LIFE.ORB

Module Typology for Living in Orbit

Click to view the full aggregation link to the Heroku app here 

Orbit Living Aggregation

Image showing the proposed space cluster aggregation using Truncated Octahedron (Click on the link to direct to the Webapp)


Preliminary concept renders of the whole aggregation

 01_BASE MODULE & GOALS

The goals that we aim to achieve:

  1. Modularity
  2. Human Scalability = designing for a system that is diverse enough to handle different scales of use for different user archetypes
  3. Adaptability = Module that could universally connect to the larger aggregation cluster
  4. Individuality = giving user the Opportunity for personal customization

Since we each living module must be permeable and must directly connect to infrastructure,
we devised a way for increasing capacity by creating modules that connect along the hexagonal faces
and count as a single living unit and is suited for different groups of people like families.

02_USER ARCHETYPES

User Archetypes that would play different roles in the cluster colony

03_PROGRAM

We first  identified different core activities starting from the left column that would define spaces for living then we identified zones
for each program.
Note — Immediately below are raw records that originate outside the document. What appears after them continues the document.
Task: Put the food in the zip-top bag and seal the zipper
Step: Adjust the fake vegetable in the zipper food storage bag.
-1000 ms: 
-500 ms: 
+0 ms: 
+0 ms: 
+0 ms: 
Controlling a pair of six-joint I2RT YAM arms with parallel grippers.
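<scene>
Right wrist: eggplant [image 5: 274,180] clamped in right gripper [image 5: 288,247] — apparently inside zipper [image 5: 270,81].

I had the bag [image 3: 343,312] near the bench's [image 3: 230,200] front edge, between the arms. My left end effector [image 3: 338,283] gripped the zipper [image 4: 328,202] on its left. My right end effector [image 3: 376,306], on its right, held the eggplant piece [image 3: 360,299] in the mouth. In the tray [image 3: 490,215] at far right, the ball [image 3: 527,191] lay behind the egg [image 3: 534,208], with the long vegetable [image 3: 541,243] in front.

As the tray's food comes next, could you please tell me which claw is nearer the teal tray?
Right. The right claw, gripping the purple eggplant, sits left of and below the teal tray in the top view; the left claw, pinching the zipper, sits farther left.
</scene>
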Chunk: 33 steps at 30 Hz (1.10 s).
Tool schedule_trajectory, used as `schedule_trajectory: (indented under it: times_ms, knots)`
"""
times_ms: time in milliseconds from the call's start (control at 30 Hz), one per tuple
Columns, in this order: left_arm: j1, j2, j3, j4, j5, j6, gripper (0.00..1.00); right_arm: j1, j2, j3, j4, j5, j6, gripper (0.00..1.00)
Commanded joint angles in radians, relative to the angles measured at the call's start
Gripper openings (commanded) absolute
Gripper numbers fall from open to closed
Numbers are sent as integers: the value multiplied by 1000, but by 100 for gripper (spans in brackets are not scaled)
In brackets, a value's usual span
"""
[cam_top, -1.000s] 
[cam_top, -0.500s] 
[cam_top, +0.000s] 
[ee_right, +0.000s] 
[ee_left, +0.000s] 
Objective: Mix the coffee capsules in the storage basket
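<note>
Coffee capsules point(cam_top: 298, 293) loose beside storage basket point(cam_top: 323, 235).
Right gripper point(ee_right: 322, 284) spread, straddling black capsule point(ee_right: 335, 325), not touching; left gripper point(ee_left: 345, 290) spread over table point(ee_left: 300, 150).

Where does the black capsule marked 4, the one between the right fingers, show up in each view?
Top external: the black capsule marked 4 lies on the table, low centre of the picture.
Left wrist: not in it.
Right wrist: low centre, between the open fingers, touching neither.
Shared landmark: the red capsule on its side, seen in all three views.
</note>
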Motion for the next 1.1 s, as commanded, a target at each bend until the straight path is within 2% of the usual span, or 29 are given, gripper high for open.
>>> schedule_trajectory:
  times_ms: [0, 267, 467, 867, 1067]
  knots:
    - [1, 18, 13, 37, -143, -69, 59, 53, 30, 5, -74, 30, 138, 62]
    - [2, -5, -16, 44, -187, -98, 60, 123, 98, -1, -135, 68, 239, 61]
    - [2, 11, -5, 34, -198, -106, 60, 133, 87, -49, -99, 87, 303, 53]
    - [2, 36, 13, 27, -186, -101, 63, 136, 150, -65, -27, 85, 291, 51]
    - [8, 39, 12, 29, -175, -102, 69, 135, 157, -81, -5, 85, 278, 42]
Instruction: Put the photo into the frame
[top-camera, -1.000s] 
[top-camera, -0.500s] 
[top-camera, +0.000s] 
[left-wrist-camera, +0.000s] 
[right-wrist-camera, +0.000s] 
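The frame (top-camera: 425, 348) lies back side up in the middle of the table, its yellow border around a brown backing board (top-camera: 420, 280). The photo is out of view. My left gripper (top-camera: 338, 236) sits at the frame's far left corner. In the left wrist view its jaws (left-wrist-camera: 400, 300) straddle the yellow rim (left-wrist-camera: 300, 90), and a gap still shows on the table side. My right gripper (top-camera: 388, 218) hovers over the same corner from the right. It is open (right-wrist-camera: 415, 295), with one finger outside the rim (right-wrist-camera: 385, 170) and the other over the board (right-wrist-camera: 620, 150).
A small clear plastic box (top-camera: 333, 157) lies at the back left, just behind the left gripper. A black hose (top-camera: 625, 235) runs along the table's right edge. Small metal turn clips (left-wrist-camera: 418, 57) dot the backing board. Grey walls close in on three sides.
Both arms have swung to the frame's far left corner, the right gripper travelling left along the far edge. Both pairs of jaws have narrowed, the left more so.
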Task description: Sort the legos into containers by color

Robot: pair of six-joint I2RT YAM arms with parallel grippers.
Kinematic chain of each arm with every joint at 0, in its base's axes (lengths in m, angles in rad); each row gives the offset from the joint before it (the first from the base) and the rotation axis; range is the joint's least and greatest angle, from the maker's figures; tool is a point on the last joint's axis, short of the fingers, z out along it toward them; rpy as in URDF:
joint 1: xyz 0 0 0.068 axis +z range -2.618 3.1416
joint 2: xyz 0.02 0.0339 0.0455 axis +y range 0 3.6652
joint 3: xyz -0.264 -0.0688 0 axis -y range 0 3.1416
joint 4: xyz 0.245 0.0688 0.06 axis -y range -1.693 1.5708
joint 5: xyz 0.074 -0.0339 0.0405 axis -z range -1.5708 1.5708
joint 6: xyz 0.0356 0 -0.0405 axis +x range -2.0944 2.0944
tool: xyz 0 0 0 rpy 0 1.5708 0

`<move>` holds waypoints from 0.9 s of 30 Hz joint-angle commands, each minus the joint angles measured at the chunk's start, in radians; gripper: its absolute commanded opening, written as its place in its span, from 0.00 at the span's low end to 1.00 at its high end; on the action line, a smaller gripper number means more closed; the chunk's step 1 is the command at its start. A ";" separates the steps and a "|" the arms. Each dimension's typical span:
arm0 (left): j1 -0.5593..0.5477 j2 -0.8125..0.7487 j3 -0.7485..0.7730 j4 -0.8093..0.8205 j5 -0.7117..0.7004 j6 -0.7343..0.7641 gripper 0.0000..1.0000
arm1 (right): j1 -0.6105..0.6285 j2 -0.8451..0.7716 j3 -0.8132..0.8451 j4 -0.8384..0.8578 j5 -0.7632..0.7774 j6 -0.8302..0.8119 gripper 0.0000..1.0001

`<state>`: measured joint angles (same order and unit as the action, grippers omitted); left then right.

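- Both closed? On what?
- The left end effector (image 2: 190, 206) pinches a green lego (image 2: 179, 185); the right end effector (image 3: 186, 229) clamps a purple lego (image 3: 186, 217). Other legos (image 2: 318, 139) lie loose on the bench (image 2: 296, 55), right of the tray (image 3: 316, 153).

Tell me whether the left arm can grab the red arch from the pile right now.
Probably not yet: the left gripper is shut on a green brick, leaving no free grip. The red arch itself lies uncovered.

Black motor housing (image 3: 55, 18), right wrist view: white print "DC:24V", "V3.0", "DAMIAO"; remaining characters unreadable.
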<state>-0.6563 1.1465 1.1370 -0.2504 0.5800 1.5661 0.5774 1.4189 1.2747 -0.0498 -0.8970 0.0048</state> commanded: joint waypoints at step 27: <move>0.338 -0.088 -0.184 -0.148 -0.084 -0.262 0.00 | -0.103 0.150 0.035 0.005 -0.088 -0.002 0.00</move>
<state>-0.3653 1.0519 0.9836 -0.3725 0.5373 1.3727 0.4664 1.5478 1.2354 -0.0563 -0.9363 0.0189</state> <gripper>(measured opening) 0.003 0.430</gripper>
We also split up the truncated octahedron into 4 identical pieces that could house each zone
and could be reorganized to fit different profiles and user archetypes in each module and setting up the central core as a social space which will be a left as a void for circulation


Living Module connection to the whole Aggregation

FITNESS OBJECTIVES

FITNESS OBJECTIVE 1: Diagram showing application of the ‘Celentano curve’ as a design driver for space optimization for each module.
This image shows the fitness objective of optimizing the geometry volume

FITNESS OBJECTIVE 2: Diagram showing reduction of volume into smaller subdivisions.
As a result, volume of each subdivision is checked alongside compartment density to find out the best ratio between density and volume per compartment.

Wallacei Simulation

EVOLUTIONARY ALGORITHM RESULTS: Showing best solutions with from the different parameter settings and fitness objectives

 

DESIGN OPTIONS: Layout of all pareto front solutions and picking out the best solution that would fit the design context.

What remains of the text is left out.